**YOUR GOAL**
Nothing but the lines from the one containing "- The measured" through the one containing "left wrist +", both included, should be given again, each exactly as written below.

**THE DATA**
○ ○ ○ ○

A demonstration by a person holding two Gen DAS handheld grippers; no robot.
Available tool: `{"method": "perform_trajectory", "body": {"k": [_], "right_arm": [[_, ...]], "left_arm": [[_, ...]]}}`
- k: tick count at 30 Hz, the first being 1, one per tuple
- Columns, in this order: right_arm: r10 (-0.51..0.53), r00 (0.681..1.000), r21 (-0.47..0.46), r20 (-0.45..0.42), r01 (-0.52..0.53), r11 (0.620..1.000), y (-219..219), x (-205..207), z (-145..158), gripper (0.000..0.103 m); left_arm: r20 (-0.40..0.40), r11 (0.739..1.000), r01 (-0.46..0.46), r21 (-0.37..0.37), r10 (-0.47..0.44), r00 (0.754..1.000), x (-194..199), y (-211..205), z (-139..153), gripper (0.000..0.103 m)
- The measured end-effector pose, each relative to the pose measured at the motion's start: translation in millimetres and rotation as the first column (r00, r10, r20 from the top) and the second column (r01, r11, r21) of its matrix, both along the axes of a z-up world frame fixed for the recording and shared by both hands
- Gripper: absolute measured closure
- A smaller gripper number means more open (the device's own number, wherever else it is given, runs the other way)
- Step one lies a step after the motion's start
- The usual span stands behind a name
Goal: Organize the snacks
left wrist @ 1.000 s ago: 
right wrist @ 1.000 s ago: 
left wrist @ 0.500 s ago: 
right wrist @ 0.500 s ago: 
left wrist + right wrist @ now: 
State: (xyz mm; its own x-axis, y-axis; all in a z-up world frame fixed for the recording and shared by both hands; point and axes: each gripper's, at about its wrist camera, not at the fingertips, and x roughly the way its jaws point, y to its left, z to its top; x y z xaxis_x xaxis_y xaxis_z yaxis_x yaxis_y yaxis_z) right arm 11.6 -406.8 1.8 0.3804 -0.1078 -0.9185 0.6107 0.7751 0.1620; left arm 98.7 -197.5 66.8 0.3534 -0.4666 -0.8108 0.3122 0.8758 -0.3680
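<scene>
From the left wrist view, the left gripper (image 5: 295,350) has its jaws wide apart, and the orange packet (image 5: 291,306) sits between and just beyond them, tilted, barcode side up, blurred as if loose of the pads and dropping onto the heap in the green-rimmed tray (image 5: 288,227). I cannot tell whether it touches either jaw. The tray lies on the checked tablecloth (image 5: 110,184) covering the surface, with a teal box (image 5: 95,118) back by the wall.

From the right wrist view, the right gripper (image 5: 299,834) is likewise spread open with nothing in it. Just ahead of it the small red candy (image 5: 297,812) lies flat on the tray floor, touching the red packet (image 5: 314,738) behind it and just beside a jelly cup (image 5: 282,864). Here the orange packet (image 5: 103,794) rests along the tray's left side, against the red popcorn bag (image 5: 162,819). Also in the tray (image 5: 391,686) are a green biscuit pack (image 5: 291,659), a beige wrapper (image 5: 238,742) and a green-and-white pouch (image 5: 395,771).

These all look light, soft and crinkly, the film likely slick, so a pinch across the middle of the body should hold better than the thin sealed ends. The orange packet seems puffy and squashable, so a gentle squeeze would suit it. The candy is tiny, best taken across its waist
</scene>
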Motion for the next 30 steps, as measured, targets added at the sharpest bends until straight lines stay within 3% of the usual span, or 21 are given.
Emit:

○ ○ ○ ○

**EXERCISE SOLUTION**
- The measured end-effector pose, each relative to the pose measured at the motion's start: translation in millimetres and rotation as the first column (r00, r10, r20 from the top) and the second column (r01, r11, r21) of its matrix, both along the axes of a z-up world frame fixed for the recording and shared by both hands
- Gripper: absolute measured closure
- A smaller gripper number means more open (the device's own number, wherever else it is given, runs the other way)
- Step one lies a step after the motion's start
- The usual span stands behind a name
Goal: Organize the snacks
left wrist @ 1.000 s ago: 
right wrist @ 1.000 s ago: 
left wrist @ 0.500 s ago: 
right wrist @ 0.500 s ago: 
left wrist + right wrist @ now: 

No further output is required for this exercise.